### Assigned task
Each line of the listing where "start" appears should be reported.
______
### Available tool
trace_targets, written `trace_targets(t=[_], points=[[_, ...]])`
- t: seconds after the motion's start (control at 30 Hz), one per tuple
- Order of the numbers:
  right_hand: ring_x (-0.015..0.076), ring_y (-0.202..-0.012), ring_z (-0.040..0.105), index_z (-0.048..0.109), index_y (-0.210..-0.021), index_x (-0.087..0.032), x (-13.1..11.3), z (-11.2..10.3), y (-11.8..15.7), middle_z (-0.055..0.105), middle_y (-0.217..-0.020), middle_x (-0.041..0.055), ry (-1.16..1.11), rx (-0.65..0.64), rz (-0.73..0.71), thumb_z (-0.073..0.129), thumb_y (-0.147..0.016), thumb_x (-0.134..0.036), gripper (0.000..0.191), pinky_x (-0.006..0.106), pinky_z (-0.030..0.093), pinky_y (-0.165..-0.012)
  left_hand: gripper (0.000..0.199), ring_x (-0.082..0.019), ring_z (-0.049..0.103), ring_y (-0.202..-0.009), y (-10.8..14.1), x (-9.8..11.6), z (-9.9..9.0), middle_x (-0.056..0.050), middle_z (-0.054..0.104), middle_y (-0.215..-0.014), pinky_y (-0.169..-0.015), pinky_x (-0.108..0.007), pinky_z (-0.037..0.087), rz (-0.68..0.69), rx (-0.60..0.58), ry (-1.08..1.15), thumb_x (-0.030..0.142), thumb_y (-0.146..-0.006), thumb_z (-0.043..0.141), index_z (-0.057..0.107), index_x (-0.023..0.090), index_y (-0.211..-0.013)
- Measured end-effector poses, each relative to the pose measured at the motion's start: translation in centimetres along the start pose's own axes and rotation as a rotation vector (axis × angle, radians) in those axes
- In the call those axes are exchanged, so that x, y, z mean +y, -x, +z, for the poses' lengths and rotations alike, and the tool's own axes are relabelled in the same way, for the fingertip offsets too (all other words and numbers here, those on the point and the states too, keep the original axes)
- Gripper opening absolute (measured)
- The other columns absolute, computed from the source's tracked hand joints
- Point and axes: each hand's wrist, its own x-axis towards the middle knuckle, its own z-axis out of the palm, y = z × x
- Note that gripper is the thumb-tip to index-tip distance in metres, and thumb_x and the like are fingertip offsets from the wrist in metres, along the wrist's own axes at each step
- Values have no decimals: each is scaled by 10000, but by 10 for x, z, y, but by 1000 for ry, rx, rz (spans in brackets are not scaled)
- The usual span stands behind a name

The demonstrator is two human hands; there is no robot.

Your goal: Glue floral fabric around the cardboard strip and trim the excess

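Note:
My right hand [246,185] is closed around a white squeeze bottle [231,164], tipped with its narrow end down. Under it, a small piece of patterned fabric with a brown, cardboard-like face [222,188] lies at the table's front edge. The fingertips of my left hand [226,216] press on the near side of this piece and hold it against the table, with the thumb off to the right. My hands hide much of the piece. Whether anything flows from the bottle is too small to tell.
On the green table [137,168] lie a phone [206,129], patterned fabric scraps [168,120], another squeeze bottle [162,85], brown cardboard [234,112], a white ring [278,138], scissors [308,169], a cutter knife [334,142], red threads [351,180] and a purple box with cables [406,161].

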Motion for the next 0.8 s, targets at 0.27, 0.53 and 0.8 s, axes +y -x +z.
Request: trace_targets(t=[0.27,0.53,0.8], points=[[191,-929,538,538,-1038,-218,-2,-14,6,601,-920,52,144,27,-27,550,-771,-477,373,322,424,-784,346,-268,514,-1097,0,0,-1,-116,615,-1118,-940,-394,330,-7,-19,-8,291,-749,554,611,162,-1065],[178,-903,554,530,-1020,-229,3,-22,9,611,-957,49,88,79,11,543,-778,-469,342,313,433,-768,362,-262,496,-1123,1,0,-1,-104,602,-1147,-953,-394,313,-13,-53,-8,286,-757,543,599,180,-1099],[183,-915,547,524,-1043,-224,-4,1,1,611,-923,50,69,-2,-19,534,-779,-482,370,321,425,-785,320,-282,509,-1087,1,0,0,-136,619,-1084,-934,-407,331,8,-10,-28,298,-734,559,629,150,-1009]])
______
### Expected output
- t: seconds after the motion's start (control at 30 Hz), one per tuple
- Measured end-effector poses, each relative to the pose measured at the motion's start: translation in centimetres along the start pose's own axes and rotation as a rotation vector (axis × angle, radians) in those axes

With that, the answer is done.